__Try it__:
Retype only what runs from the line with "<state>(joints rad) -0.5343" through the end of the entries, exactly and in full, but omit any picture you find.

__Records shown__:
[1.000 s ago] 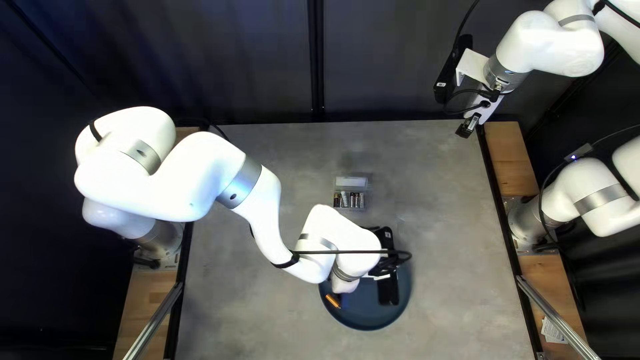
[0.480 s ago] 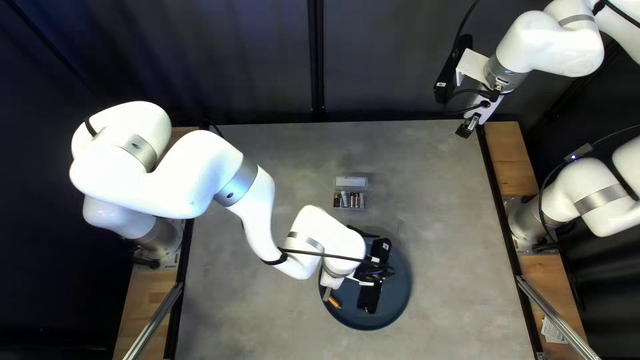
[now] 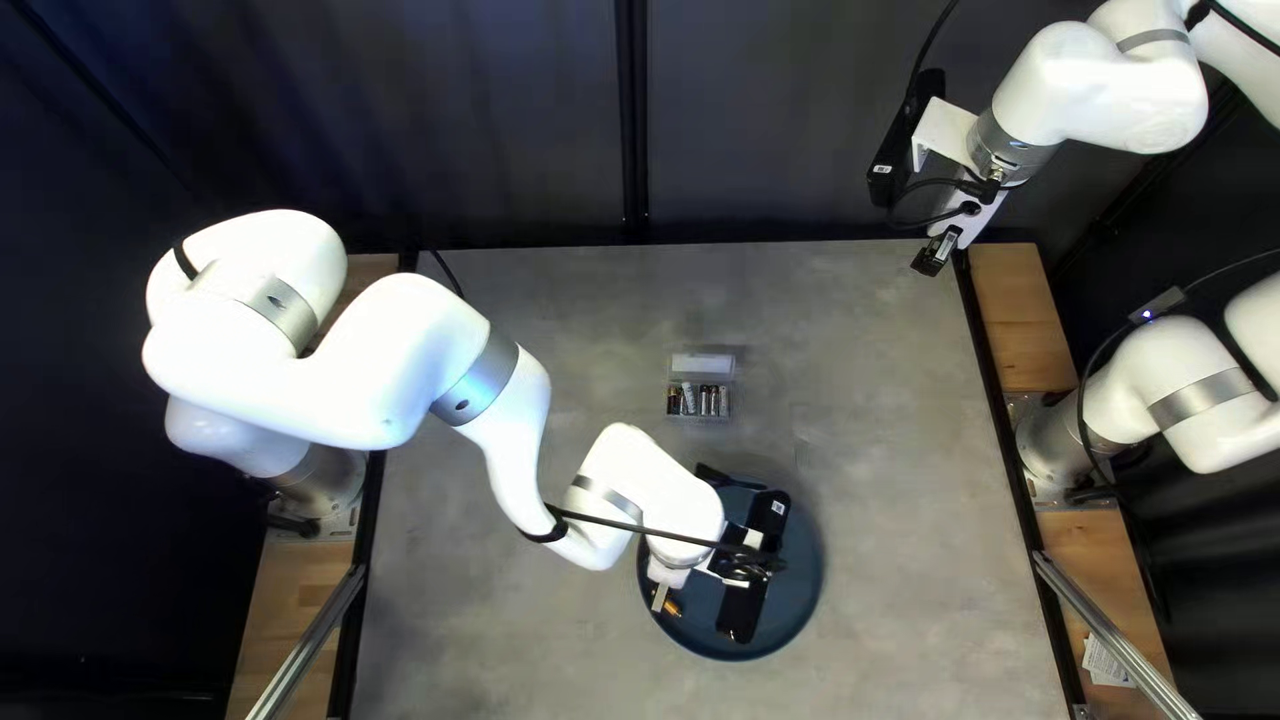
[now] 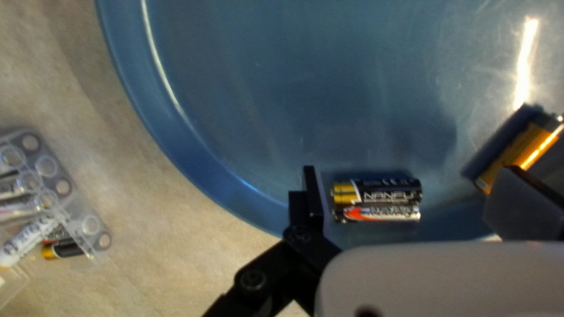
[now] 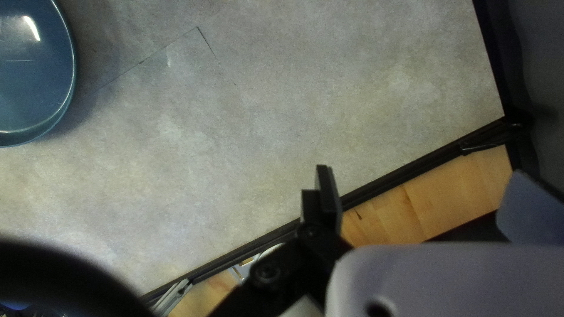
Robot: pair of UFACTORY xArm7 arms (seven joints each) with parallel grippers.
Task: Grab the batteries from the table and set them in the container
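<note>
In the top left view, my left gripper (image 3: 659,599) is low over the blue round tray (image 3: 798,607), near an orange battery (image 3: 672,611). In the left wrist view, the gripper (image 4: 417,196) is open; a black-and-gold battery (image 4: 376,192) lies on the tray (image 4: 264,105) between its fingers, touching neither. Whether a second battery lies against it, I cannot tell. The orange battery (image 4: 520,149) lies just beyond the grey finger. A clear container (image 3: 700,387) holds several batteries. My right gripper (image 3: 934,256) is raised at the upper right; its wrist view shows the gripper (image 5: 426,196) open and empty.
The clear container (image 4: 67,205) stands outside the tray's rim in the left wrist view. In the right wrist view, part of the tray (image 5: 35,88) shows at one side, and a black rail (image 5: 417,167) edges the table beside a wooden strip (image 5: 452,199).
My left gripper has turned and shifted over the tray, toward its left side and the near edge, now partly covering the orange battery. The right arm has stayed still.
</note>
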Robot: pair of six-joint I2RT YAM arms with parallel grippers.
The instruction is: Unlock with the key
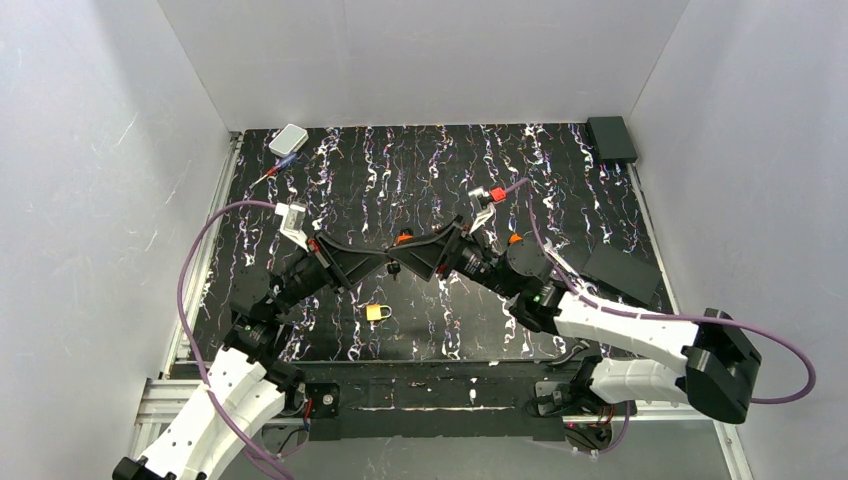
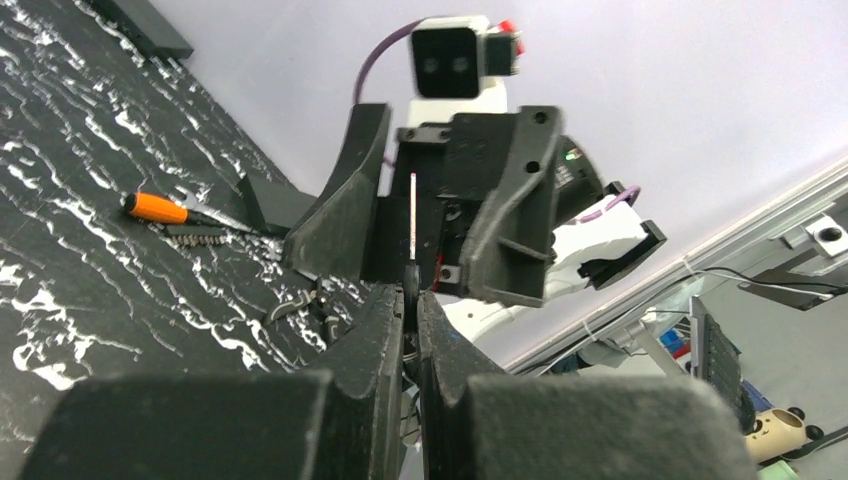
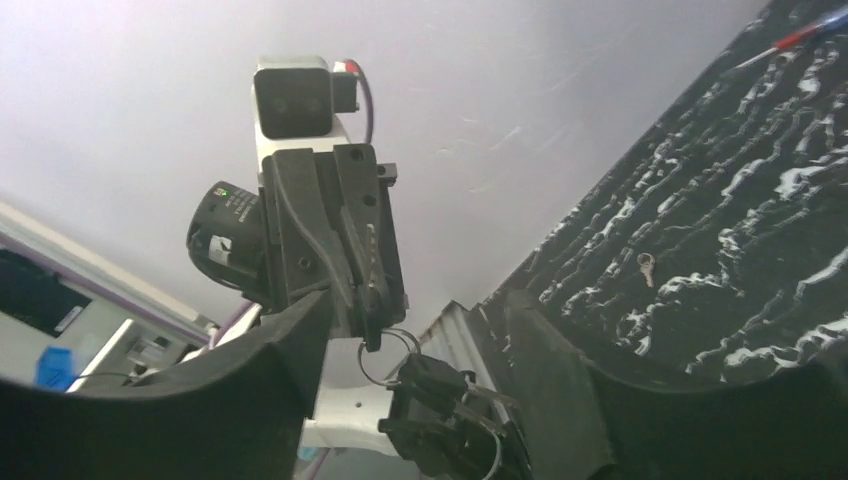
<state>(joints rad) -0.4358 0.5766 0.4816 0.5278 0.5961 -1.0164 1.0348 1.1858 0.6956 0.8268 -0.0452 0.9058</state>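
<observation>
Black speckled table point(image 1: 420, 170) is lying beneath; left gripper point(image 2: 410, 305) is pinching the key point(image 2: 411, 280) between closed jaws, right gripper point(image 3: 415, 325) is gaping wide opposite.

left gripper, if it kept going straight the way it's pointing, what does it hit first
The right gripper: it faces the left gripper head-on, jaws wide open, so the closed tips would probably slide between its fingers toward the palm; depth is unclear.

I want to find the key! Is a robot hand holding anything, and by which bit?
The left fingers pinch a small dark key at their tips; which end is hidden. The right fingers are open and empty.
</observation>
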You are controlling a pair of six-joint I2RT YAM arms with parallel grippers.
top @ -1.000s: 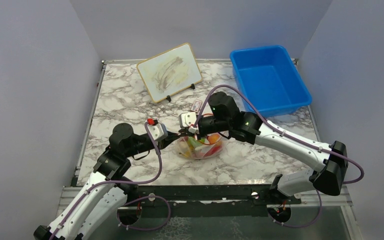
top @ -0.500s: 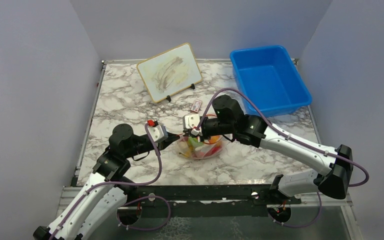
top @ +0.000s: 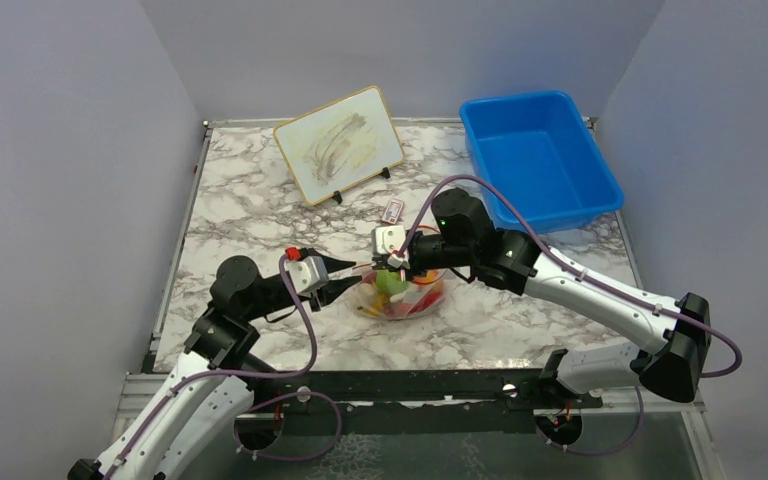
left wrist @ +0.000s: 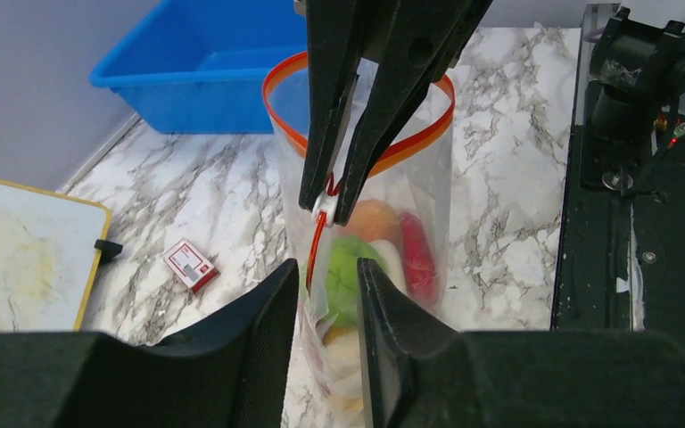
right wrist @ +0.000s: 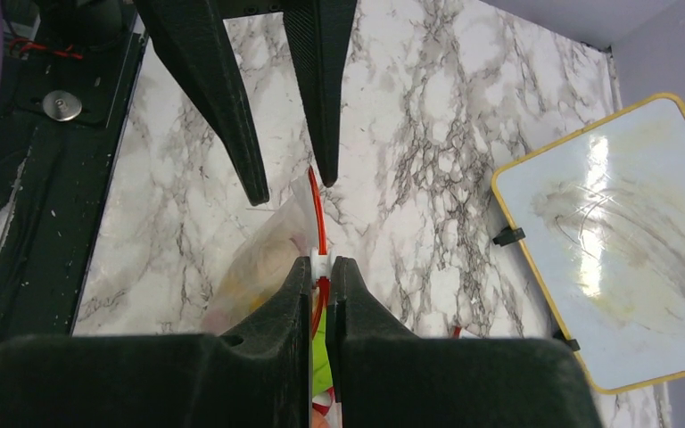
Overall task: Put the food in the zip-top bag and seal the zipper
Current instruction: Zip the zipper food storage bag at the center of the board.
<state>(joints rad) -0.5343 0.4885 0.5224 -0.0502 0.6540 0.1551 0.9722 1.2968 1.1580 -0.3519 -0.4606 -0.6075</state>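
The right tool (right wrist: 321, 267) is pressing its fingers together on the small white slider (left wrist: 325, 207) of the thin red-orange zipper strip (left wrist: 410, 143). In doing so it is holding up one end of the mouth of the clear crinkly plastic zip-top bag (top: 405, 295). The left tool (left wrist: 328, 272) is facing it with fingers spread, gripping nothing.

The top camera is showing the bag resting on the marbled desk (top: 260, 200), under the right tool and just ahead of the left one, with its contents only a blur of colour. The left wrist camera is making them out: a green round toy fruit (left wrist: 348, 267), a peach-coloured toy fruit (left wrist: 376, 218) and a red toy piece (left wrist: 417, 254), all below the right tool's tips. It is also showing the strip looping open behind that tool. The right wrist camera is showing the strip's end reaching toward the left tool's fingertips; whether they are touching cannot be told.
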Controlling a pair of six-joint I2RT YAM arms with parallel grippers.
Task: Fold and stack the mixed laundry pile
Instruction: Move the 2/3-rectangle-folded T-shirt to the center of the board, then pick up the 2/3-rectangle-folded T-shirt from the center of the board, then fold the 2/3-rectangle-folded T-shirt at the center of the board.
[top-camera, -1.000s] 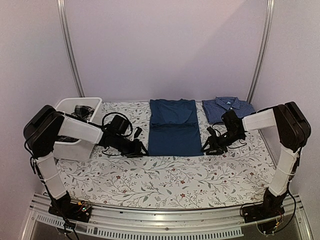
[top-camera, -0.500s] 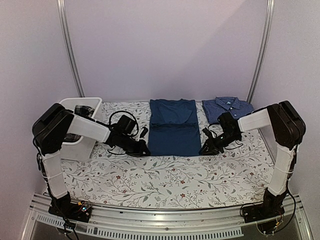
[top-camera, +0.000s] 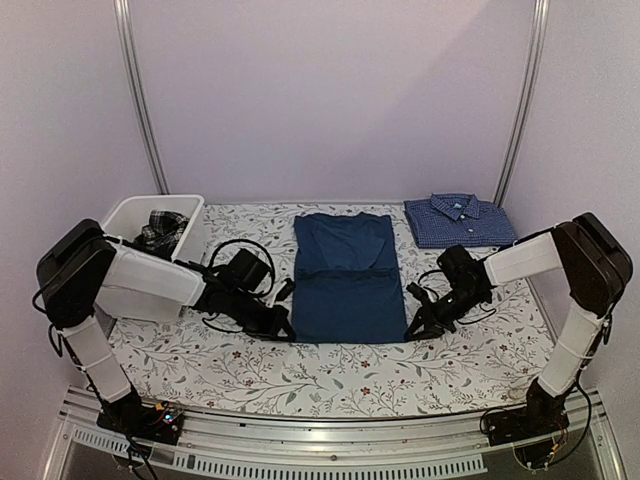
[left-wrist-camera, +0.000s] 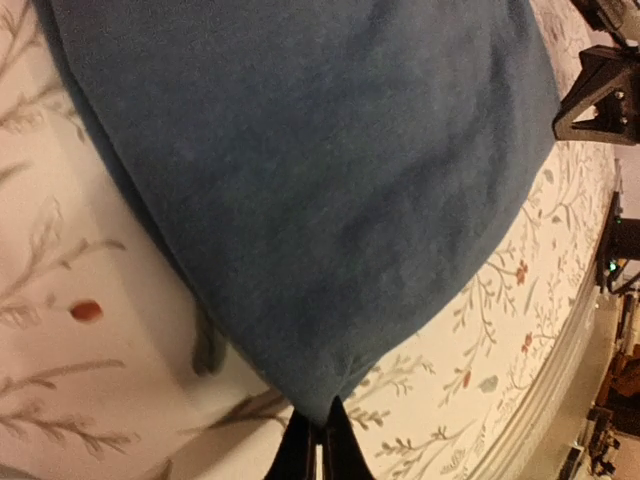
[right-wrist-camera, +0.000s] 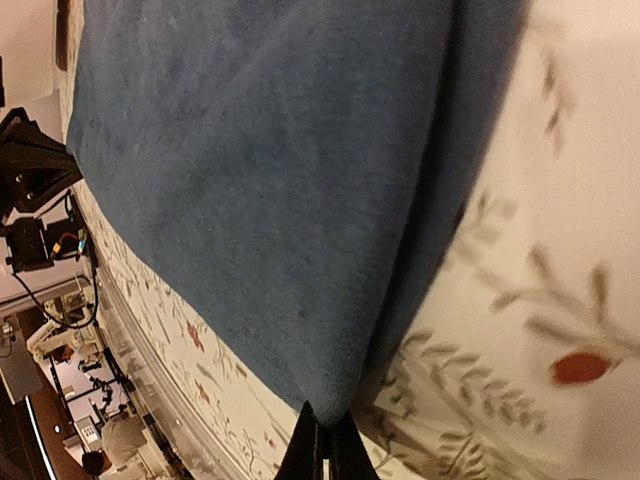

__Reply__:
<state>(joints rad) -0.5343 0.4885 0.5224 -0.0502 0.6540 0.1551 0.9722 1.2968 1.1580 -0.3519 -0.4606 -0.6075</state>
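The right tool (right wrist: 321, 267) is pressing its fingers together on the small white slider (left wrist: 325, 207) of the thin red-orange zipper strip (left wrist: 410, 143). In doing so it is holding up one end of the mouth of the clear crinkly plastic zip-top bag (top: 405, 295). The left tool (left wrist: 328, 272) is facing it with fingers spread, gripping nothing.

The top camera is showing the bag resting on the marbled desk (top: 260, 200), under the right tool and just ahead of the left one, with its contents only a blur of colour. The left wrist camera is making them out: a green round toy fruit (left wrist: 348, 267), a peach-coloured toy fruit (left wrist: 376, 218) and a red toy piece (left wrist: 417, 254), all below the right tool's tips. It is also showing the strip looping open behind that tool. The right wrist camera is showing the strip's end reaching toward the left tool's fingertips; whether they are touching cannot be told.
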Controlling a pair of six-joint I2RT YAM arms with parallel grippers.
Task: Fold and stack the mixed laundry pile
Instruction: Move the 2/3-rectangle-folded T-shirt to the center of the board, then pick up the 2/3-rectangle-folded T-shirt from the center of the board, then fold the 2/3-rectangle-folded T-shirt at the center of the board.
[top-camera, -1.000s] 
[top-camera, -0.500s] 
[top-camera, +0.000s] 
[left-wrist-camera, +0.000s] 
[right-wrist-camera, +0.000s] 

The exercise is done.